Esta obligación legal incrementó el precio de la investigación y elaboración de medicamentos por lo que la industria farmacéutica se orientó desde ese momento a la investigación de medicamentos para enfermedades con mayor prevalencia u por tanto, más rentables.

Lo curioso es que en Estados Unidos este medicamento no estaba autorizado pero, a la vista de los casos de malformaciones que surgieron en toda Europa, se frenó su aprobación con esta regulación.

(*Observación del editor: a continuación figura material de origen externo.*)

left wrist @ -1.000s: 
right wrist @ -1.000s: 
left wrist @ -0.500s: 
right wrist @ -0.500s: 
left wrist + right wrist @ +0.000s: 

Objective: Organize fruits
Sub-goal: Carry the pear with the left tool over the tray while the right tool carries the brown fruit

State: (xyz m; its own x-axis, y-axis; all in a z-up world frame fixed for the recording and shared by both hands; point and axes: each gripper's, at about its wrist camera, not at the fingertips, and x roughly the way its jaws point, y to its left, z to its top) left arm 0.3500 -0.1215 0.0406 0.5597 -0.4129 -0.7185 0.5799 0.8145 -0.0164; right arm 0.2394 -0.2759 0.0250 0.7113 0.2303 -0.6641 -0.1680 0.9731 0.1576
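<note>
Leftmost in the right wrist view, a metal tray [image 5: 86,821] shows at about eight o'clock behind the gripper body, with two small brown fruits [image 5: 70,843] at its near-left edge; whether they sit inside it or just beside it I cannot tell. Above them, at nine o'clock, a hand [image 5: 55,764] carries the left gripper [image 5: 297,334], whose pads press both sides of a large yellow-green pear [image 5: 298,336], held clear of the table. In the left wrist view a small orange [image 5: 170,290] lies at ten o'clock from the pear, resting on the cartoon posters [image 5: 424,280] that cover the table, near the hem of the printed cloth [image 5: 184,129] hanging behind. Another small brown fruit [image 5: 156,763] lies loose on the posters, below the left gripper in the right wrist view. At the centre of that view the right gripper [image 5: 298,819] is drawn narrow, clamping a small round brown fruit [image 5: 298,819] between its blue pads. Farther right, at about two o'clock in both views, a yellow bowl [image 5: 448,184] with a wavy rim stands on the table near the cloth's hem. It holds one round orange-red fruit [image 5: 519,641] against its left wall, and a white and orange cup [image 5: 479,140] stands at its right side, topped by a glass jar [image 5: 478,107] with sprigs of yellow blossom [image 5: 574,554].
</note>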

La historia y regulación de la industria farmacéutica es mucho más compleja pero, ante el encarecimiento de los fármacos, se reguló tanto en Estados Unidos como en Europa la investigación de los “medicamentos huérfanos”, necesaria para el tratamiento de las enfermedades raras.

La innovación terapéutica tan necesaria ya se está desarrollando con la genómica pero también puede venir del tratamiento de datos, los sistemas predictivos y otras disciplinas técnicas. Pero la medicina integrativa ya viene innovando desde hace años con un enfoque individualizado y amplio. A todo el conocimiento de la medicina convencional sumamos técnicas que nos permiten trabajar con todas las “capas” de la enfermedad, especialmente cuando no tienen ese origen hereditario.

La gran diversidad de las personas se traduce en las causas y síntomas de las enfermedades que padecemos y tan importante es aprender de las clasificaciones y tratamientos tradicionales como aportar una mirada más transversal de la enfermedad y que tenga en cuenta al propio paciente.